Line by line, give the data again exactly as it appears, but without pictures.

▬▬▬▬▬▬▬▬▬▬

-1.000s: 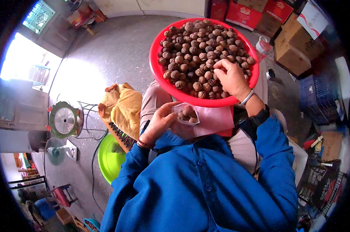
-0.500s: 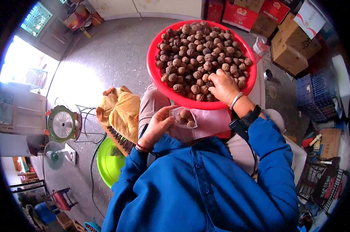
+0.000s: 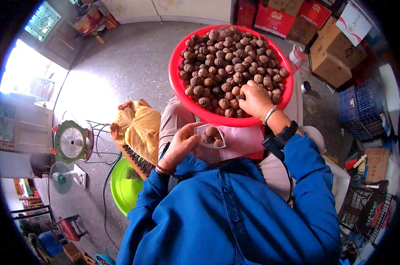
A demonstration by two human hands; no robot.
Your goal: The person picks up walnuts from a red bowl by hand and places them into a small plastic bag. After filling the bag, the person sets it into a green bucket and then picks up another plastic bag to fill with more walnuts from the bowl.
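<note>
1. Head view looks straight down on a person in a blue shirt (image 3: 235, 212), seated with a red basin (image 3: 178, 88) resting on the lap.
2. Walnuts (image 3: 226, 57) fill the basin in a heap that nearly reaches the rim.
3. At about 5 o'clock in the basin, the right hand (image 3: 255, 99) lies palm down on the nuts — its fingers are curled into the pile, and whether they have closed on a nut cannot be told.
4. At 6 o'clock below the basin's rim, the left hand (image 3: 182, 143) pinches the edge of a small clear bag (image 3: 211, 134), thumb and fingers clasped on the plastic.
5. A few walnuts sit inside the bag, just beside the basin's near rim.
6. At 9 o'clock from the left hand, a yellow cloth (image 3: 140, 126) is bunched up — beyond it stands a dial scale (image 3: 72, 141).
7. At 7 o'clock a green bowl (image 3: 122, 185) rests on the grey floor.
8. Cardboard boxes (image 3: 332, 57) stand at 2 o'clock beyond the basin.
</note>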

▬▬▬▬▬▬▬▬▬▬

# Exercise solution
-1.000s: 
-0.500s: 
+0.000s: 
A demonstration by two human hands; no robot.
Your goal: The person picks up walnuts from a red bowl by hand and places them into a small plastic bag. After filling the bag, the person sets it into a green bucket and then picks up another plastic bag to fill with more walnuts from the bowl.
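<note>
1. Head view looks straight down on a person in a blue shirt (image 3: 235, 212), seated with a red basin (image 3: 178, 88) resting on the lap.
2. Walnuts (image 3: 226, 57) fill the basin in a heap that nearly reaches the rim.
3. At about 5 o'clock in the basin, the right hand (image 3: 255, 99) lies palm down on the nuts — its fingers are curled into the pile, and whether they have closed on a nut cannot be told.
4. At 6 o'clock below the basin's rim, the left hand (image 3: 182, 143) pinches the edge of a small clear bag (image 3: 211, 134), thumb and fingers clasped on the plastic.
5. A few walnuts sit inside the bag, just beside the basin's near rim.
6. At 9 o'clock from the left hand, a yellow cloth (image 3: 140, 126) is bunched up — beyond it stands a dial scale (image 3: 72, 141).
7. At 7 o'clock a green bowl (image 3: 122, 185) rests on the grey floor.
8. Cardboard boxes (image 3: 332, 57) stand at 2 o'clock beyond the basin.
</note>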

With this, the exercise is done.